ちなみに神楽ちゃんは隣室で、今は子供達とあそんでいるので話には参加していない。
「バカヤロー人間にある穴はすべて急所...アレッ?ヤベッ!ケツまっ二つに割れてんじゃん」
「銀さん落ち着いてください。元からです」
「だがそちらにも落ち度があろう。あんな所で人の家をのぞきこんでいては...」
「すまないねェ。ちょっと探し人がね...」
「探し人?」
和尚の問いかけに新八君が答え、鬼の仮面をかぶった男を見てないかと聞いた。
「鬼?これはまた面妖な。ではあなた方はさしずめ鬼を退治しに来た桃太郎というわけですかな」
「三下の鬼なんざ興味ねーよ。狙いは大将首。立派な宝でももってるなら別だがな」
すると和尚がいきなり何かかぶった。
「宝ですか...しいて言うならあの子達でしょうか」
かぶったものは鬼道丸のしていた鬼の面で、思わず小生たちは一瞬時間が止まった。
「...え...」
「うおわァァァァァァ!!てっ...ててててめーどーゆうつもりだ?」
「アナタ方こそどーゆーつもりですか?闘技場から私をつけてきたでしょう」
「じゃあホントに卿が...」
「私が煉獄関の闘士、鬼道丸こと...道信と申します」
その言葉に、思わず小生たちから毒気が抜かれ、お茶をいただくこととなった。
***
縁側にすわり、お茶を飲みながら、庭で遊ぶ子供達と神楽ちゃんを見る。
「いいのかい?どこの誰かも分からない、鬼退治にきた桃太郎かもしれない小生たちにお茶なんか出して」
「あなた方もいいのですか?血生臭い鬼と茶なんぞ飲んで」
「こんなたくさんの子供たちに囲まれてる奴が鬼だなんて思えねーよ。

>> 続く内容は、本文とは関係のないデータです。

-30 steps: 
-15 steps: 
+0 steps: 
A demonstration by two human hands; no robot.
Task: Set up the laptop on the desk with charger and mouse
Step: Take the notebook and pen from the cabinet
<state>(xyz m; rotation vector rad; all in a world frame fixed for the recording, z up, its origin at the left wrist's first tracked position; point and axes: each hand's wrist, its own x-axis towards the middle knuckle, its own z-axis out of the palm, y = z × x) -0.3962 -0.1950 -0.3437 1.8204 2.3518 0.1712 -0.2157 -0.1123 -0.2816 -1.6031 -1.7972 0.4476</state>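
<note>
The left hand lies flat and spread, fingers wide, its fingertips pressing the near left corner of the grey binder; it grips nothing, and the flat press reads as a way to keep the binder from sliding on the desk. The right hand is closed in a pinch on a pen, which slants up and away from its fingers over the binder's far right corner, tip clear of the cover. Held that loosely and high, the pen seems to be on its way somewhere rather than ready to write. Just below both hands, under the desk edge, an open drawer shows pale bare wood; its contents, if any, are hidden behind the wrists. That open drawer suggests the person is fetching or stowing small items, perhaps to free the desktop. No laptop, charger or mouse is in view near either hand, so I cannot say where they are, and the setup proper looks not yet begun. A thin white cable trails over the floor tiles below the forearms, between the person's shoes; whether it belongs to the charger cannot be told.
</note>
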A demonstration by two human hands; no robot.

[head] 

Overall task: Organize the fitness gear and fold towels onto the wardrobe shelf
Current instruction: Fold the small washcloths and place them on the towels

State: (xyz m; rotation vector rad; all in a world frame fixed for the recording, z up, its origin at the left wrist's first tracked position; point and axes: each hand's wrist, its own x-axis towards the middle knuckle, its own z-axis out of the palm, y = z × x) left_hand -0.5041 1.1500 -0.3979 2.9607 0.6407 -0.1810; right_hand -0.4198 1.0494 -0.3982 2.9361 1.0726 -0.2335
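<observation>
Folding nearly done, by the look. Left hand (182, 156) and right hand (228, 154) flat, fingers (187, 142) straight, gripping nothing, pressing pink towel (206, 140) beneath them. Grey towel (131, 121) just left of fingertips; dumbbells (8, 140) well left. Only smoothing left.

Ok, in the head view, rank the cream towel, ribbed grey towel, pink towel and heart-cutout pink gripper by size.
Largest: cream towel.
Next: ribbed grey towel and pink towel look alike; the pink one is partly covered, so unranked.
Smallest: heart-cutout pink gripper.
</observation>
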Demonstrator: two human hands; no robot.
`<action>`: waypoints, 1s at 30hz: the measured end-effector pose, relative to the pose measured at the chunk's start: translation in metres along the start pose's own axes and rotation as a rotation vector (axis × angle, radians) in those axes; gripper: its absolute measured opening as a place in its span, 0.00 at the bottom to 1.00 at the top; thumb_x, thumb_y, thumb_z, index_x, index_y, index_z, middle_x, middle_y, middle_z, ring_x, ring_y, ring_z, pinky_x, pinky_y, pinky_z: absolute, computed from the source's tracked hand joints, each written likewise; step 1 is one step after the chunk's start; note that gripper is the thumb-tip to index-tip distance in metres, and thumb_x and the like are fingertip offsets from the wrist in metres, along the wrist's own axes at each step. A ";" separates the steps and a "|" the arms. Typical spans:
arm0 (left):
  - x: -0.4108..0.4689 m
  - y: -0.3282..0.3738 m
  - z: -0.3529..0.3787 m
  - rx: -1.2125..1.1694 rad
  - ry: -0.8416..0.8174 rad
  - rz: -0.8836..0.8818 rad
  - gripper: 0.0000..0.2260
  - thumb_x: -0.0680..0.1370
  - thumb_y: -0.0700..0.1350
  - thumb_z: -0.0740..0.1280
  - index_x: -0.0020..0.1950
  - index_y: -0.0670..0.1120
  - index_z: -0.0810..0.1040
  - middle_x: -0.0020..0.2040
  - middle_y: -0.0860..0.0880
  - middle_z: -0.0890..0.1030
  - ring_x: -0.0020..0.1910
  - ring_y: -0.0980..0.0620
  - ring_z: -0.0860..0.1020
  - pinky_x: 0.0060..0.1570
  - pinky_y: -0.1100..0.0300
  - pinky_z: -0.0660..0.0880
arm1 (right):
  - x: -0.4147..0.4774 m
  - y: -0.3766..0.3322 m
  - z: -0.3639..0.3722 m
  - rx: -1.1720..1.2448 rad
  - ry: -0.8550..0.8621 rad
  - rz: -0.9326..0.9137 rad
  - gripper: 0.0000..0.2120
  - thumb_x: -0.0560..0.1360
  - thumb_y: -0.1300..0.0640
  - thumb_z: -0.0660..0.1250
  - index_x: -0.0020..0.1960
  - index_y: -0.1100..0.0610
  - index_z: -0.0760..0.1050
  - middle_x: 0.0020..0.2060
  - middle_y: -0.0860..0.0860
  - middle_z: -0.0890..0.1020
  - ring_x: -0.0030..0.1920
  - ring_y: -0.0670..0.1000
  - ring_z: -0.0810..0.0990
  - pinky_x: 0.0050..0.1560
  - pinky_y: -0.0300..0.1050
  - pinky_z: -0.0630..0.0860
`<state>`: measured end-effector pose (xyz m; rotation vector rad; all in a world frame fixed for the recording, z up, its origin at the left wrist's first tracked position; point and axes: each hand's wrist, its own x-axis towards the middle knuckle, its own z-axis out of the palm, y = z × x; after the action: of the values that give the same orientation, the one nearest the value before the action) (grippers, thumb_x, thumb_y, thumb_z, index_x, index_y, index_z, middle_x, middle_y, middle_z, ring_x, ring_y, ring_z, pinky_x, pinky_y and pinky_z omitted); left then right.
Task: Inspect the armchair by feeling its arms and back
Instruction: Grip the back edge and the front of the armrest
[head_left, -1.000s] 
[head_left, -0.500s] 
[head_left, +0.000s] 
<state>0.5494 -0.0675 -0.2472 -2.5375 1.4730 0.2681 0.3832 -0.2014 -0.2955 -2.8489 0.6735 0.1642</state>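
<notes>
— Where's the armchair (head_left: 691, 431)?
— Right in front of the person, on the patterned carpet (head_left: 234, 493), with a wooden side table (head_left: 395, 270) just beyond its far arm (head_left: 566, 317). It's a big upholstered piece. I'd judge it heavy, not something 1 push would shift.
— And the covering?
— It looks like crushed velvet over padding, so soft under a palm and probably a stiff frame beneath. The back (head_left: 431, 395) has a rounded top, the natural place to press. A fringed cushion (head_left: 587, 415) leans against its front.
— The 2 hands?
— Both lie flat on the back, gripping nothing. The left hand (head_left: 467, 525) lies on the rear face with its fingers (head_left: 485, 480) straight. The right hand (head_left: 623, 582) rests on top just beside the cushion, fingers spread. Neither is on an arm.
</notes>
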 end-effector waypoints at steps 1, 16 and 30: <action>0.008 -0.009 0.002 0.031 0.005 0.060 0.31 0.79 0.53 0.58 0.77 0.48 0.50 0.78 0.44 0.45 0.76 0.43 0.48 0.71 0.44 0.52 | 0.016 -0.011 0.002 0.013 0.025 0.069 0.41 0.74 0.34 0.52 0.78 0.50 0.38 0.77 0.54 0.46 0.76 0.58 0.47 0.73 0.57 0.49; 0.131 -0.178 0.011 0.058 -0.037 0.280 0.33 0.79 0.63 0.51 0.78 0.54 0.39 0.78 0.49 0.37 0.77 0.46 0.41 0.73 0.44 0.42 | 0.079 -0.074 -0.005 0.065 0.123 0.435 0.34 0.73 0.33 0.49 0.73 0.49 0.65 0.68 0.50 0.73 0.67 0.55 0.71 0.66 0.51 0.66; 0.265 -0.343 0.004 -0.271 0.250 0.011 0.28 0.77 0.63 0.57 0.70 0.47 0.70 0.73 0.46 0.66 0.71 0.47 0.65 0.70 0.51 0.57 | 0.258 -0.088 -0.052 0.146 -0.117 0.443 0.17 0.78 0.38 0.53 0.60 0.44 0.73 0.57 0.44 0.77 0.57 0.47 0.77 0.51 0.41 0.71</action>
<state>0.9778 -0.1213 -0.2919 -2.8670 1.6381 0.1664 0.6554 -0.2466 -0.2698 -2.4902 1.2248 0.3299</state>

一体この子たちは?」
「みんな私の子供たちですよ」
「あらま〜若い頃随分と遊んだのね〜」
「いえ、そういう事では...みんな捨て子だったのです」
「孤児...」
「卿はまさか、この子達を養うためにあんなことを...」
それなら説明が付く。しかし道信は静かに否定してきた。
「私がそんな立派な人間に見えますか?この血にまみれた私が...」
「...卿は...」「...アンタ一体」
「今も昔も変わらず、私は人斬りの鬼です」
そう言って道信は昔語りをはじめた。それによれば彼は昔人斬りで、獄につながれ処刑を待つ身だったが
煉獄関の連中に腕を買われ、獄から出され、闘士になったらしかった。
「...あなた方は煉獄関を潰すおつもりのようだ。悪いことは言わない、やめておきなさい。幕府をも動かす連中だ。関わらぬ方が身のため」
「鬼の餌食になるってか?」
「それはそれで面白そうだね...」
「宝に触れぬ限り、鬼は手を出しませんよ。あの子たちを護るためなら何でもやりますがね」
「ハハハハ」「ふふっ...」
「?」
「鬼がそんなこと言うかよ...」
「卿はもう鬼なんかじゃない。立派な人の親さ」
よってきた赤ん坊を銀時が持ち上げてあやすのを見る。
意外と銀時子供好きなんだよね。
「汚い金で子を育てて立派な親といえますか...」
「だが今は悔やんでる...違うかい?」
「...最初に子供を拾ったことだって、慈悲だとかそういう美しい心からではなかった。心にもたげた自分の罪悪感を少しでもぬぐいたかっただけなんだ」
「...そんな感情だけで、ここまで面倒見られるわけないだろう」
「...そんなもんだけでやっていけるほど、子を育てるってのはヤワじゃねーよ。なァ?クソガキ...」
銀時が高く持ち上げたかわいらしい赤ん坊を、銀時に寄りかかり横から見上げる。
だからその時の道信の顔は見えなかった。
すると、一人の少年が新八君の眼鏡をかけて、無邪気によってきた。
「先生コレ!どう似合う?ねェきいてる?」
それでも顔を伏せ、黙っている道信。
「先生?先生どうしたの!?オイお前ら!先生に何言った!いじめたら許さねーぞ」
「おや、ごめんよ」
「そいつァすまなかった。こいつァ詫びだ。何かあったらウチに来い...サービスするぜ」
そして銀時が少年の額に名刺を、軽く叩きつけた。
「ふふ...少年、おじさんが嫌だったら小生でも構わないからね。何かあったら言いなさい。あのおじさんと一緒のところだから」
「誰がおじさんだコラ...オイ、帰るぞ」
そして遊んでいる神楽ちゃんにも声をかけ、4人一緒にその廃寺を後にした。
***
一方その頃――
ドシャ
一人のぼろぼろの男が気絶し、地面に崩れ落ちる。
「総悟ーこっちも何もしゃべってくれなかったよー?」
「そうかィ。なかなか敵さんも尻尾を出さねーな(ていうか空覇、強かったのか...朔夜さんは知って...いや、知らなさそうでさァ)」
「そうだねー?(よく分からないけど...これ総悟のお手伝いになってるからいっか!)」
「ザコをやったところで何も出てこねーや...しかしちっと暴れすぎたかな」
気絶した人の山の上に座り込み、辺りを見回しそう呟くと、後ろで足音がした。
その音に沖田が振り向いた。
「(げっ)」
「空覇まで連れ出して、オフの日まで仕事とは御苦労だな。お前がそんな働き者だとは知らなかったよ...」
そこには、上司である土方が壁にもたれかかり立っていた。